Ginger Champain, coordinator of Community Cancer Prevention in Action, provided details on the program to the Common Council during the Feb. 11 meeting.
“We would like to introduce these cancer prevention strategies to Fulton County starting with the city of Gloversville,” she said. “We would like to work with public sector and private sector organizations to adopt and strengthen cancer prevention policies and implement [personal care services] changes.”
Champain outlined program initiatives centered primarily on educating the public on methods to prevent cancer, abnormal cells that grow out of control to form masses or tumors.
“Part of our job really is to help people maintain those cells in a normal status, that’s what we would like to do in all of our initiatives,” said Champain.
Stepping up education surrounding the dangers of tanning beds and exposure to the sun without following basic safety practices are two areas of focus for the cancer prevention program.
“According to the World Health Organization, indoor tanning beds are a category one carcinogen that is the equivalent of arsenic,” explained Champain. “Skin cancer is the most common cancer across the board in the United States, one in five will be diagnosed with skin cancer.”
To alert the public to the dangers posed by tanning beds, Community Cancer Prevention in Action will launch an awareness campaign utilizing both traditional media and social media.
To promote sun safety, Champain asked the council to consider allowing program representatives to provide education to participants in the summer recreation program the city plans to begin offering this year.
“It is scientifically proven through the CDC that one significant blistering sunburn in the lifetime of a child will double their chances of skin cancer as an adult,” noted Champain.
Additionally, Champain asked the council to consider establishing a policy requiring that city employees who spend more than five hours a week working outdoors receive sun safety education, similar to a state law enacted in 2006 requiring that state employees working outdoors more than five hours a week receive the education.

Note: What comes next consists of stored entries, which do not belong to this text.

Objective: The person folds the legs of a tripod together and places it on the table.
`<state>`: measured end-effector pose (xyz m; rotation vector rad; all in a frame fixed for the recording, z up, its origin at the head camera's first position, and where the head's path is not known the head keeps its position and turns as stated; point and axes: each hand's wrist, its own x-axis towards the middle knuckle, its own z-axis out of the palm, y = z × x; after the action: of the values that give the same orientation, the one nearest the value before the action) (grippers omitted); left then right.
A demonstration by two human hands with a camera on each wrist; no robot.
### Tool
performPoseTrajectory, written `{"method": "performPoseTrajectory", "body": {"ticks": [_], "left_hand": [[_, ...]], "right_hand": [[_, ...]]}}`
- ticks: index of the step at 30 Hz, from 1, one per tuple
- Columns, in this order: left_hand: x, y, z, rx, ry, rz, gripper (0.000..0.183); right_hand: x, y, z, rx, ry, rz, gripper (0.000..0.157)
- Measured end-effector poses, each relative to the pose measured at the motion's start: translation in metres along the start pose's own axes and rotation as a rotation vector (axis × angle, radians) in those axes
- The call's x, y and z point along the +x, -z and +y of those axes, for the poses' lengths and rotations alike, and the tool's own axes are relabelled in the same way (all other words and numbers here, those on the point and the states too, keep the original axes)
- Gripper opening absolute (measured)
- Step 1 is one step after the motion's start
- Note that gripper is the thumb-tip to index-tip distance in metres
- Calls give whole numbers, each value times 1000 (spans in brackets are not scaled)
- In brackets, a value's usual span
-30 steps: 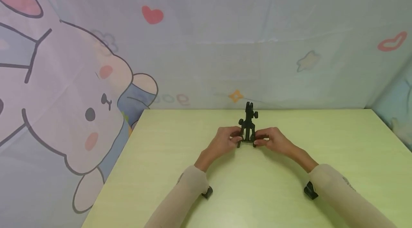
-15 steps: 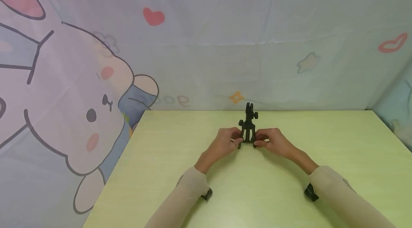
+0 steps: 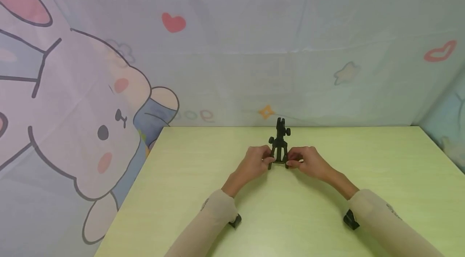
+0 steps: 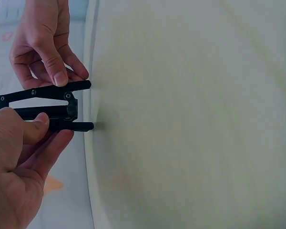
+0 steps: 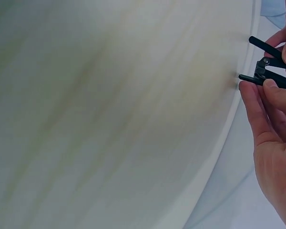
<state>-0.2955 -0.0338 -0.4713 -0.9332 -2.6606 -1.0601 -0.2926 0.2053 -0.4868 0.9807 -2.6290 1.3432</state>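
Note:
A small black tripod (image 3: 279, 143) stands upright near the far edge of the table, with a knob on each side of its column. On its left, my left hand (image 3: 254, 161) pinches one leg between thumb and fingers; my right hand (image 3: 309, 163) pinches a leg on the opposite side. The left wrist view shows two leg ends (image 4: 83, 126) of the tripod pointing to the table, the thumb lying along the near one. In the right wrist view the tripod's leg (image 5: 262, 46) farther from the right hand slants outward, and its upper part is cut off.
The pale yellow-green table (image 3: 203, 148) ends at a patterned fabric backdrop (image 3: 254, 27) just behind the tripod. More fabric with a cartoon rabbit (image 3: 109, 136) hangs on the left. Black devices (image 3: 350, 220) sit under both beige sleeves (image 3: 378, 208).
Everything in the head view sits slightly lower, as if the head has tipped up a little. Both hands keep their grip on the tripod's legs, with no clear movement of it.

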Motion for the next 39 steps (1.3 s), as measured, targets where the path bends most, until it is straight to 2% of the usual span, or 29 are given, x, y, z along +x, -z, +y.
{"method": "performPoseTrajectory", "body": {"ticks": [5,13,16,25,31,39], "left_hand": [[-1,-2,-2,-53,25,22,6],[2,1,-1,26,-11,-33,8],[3,2,0,38,-9,-50,13],[5,4,2,23,-25,-67,40],[6,6,3,9,-18,-84,42],[7,5,2,19,-28,-70,43]], "right_hand": [[0,0,1,21,-9,-11,4],[0,-5,0,76,10,-18,10],[0,-6,-2,63,21,-9,14],[1,-5,-5,26,64,27,14],[2,-6,-4,2,74,31,15],[3,-6,-3,-45,109,60,16]]}}
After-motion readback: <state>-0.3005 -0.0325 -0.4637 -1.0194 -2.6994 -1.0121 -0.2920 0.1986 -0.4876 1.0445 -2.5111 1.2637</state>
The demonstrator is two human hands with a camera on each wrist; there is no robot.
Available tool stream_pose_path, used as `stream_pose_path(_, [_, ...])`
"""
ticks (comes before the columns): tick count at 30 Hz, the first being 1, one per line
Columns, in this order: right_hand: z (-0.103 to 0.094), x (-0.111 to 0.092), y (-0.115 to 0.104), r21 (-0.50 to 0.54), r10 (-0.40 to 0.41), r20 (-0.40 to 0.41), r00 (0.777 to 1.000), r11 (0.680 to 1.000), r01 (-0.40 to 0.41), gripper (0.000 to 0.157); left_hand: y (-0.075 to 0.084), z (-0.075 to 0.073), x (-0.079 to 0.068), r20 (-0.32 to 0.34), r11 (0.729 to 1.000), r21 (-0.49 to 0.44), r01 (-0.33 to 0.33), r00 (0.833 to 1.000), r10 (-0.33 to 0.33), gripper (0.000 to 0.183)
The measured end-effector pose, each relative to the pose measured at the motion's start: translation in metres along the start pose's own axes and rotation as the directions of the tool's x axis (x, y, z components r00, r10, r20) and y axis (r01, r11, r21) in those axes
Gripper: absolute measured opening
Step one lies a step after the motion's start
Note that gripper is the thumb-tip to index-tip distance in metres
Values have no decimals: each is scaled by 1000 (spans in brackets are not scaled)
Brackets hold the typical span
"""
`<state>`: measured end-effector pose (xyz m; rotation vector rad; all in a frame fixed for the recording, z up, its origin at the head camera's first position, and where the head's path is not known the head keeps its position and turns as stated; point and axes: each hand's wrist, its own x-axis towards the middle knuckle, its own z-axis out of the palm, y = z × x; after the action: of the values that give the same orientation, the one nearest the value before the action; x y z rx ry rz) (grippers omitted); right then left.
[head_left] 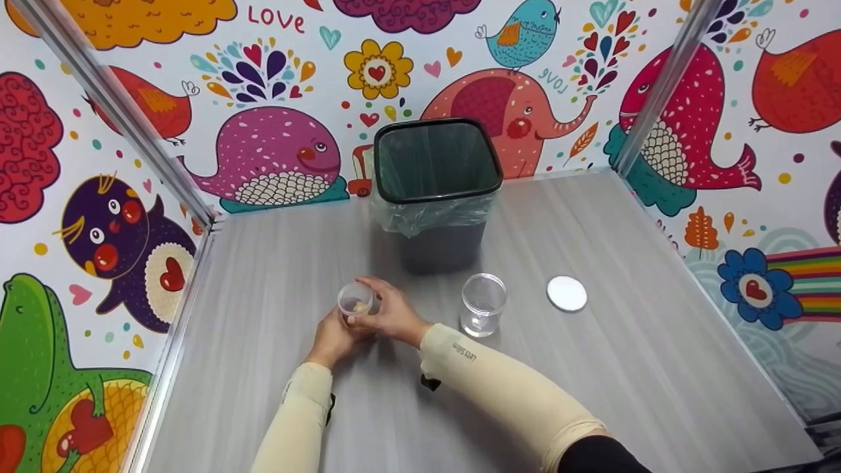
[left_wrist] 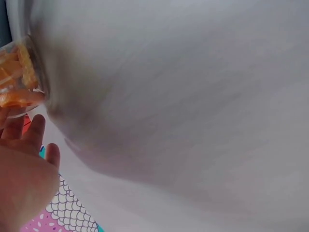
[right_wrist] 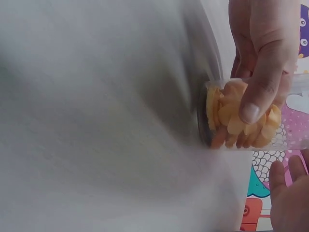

If a policy were adopted, Champain said program representatives could provide the education to employees and would provide easy-up outdoor tents to each city department receiving the information.
Another initiative involves Community Cancer Prevention in Action partnering with the Fulton County Public Health Department to rebuild awareness of the human papillomavirus vaccine that protects against some forms of the sexually transmitted infection that can lead to cancer.
“The human papillomavirus virus is a root cause of multiple cancers and this vaccine will prevent cancer,” said Champain. “Have you ever heard the words cancer and prevention in the same sentence?”
The final initiative outlined by Champain involves alerting public employees to a state civil service law that went into effect in March 2018 requiring that all employees of the state, municipalities, counties, school districts, community colleges, public authorities or public benefit corporations receive four hours of paid leave each calendar year for cancer screenings scheduled during normal working hours, without charge to leave credits.
Cancer screening includes physical exams, blood work or other laboratory tests for the detection of cancer. Travel time is included in the four hour paid leave. Absences beyond four hours for cancer screening must be charged to the employee’s leave credits. Employees who undergo cancer screenings outside their regular work hours do so on their own time.
Champain asked the council to consider extending the benefit for city employees to a maximum of eight hours of paid leave for cancer screenings, noting that both Schenectady County and the city of Oswego recently adopted eight hour policies.
“Therefore the employee does not have to make a priority call in which cancer screening they are afforded that year, they can get them all,” said Champain. “I would really think that would be something that you would want to do, valuing your employees.”
Champain left the Common Council members packets of information relating to the Community Cancer Prevention in Action program, asking that the city review and consider the recommended policies in the coming weeks for possible future adoption.